Mr. Wilson did an excellent job of keeping his instrumentalists in check: This band played at a low volume level, as befitted its accompanying role. However, even with such delicacy emanating from the pit, City Opera still chose to crank up its amplification system so high that an artificial and highly undesirable homogeneity of voices distracted significantly from what was otherwise an entertaining performance.


It is difficult to evaluate the individual singers who comprised this electronic goo, but I will do my best. In order of vocal quality, I would begin with the tenor of Nicholas Phan as Damon. He was very secure throughout,the only one of the four singers to succeed in a consistent fioriture and a solidified sense of pitch control. The other tenor, Philippe Castagner as Acis, sang quite comfortably in his top line – which is almost in the range of the countertentor – but he was not so confident in the nether regions, where he was consistently flat in the first act.


By contrast, Sarah Jane McMahon as Galatea was wobbly in her upper register but strong underneath. She may be a mezzo in disguise. And bass-baritone Jason Hardy as the demon provided a rather weak vocal performance. He was especially unimpressive in his alliterative passages, and made some misguided attempts at ornamentation.

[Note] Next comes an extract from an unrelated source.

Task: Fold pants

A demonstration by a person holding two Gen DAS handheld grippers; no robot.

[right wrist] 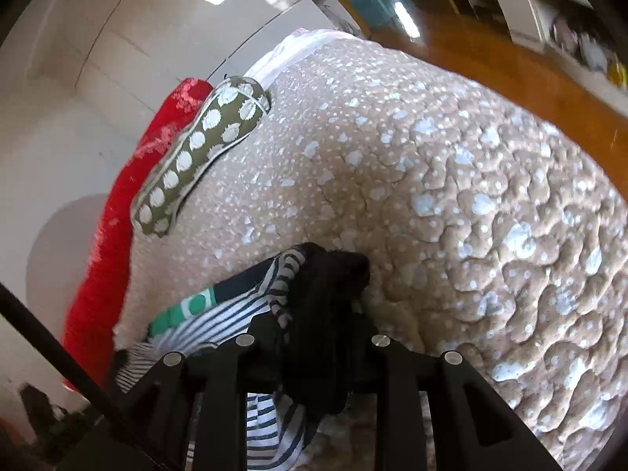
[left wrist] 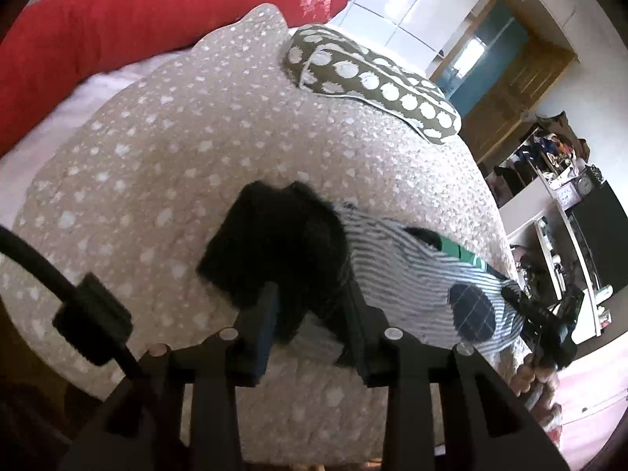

Although the text is filled with sylvan imagery, director Mark Lamos set the scene at the beach, an odd deja vu for those of us who attended Luc Bondy’s more substantial “Hercules” at BAM this season. (Of course, this City Opera staging came first, and exists now in revival.) The idea of Galatea transforming Acis into a babbling brook downstage, that is, in the ocean, was therefore pretty silly.


In fact, this entire production had an amateur dramatics feel to it. Sean Curran’s awkward choreography, including a leaden hornpipe, seemed unrehearsed. But the idea of having the demon live inside a flat-screen television gets my vote for creative inspiration of the year. If only they could have turned the volume switch down.


“Acis and Galatea” will be performed again tonight, April 20, and April 22 at the New York State Theater (Lincoln Center, 212-870-5630).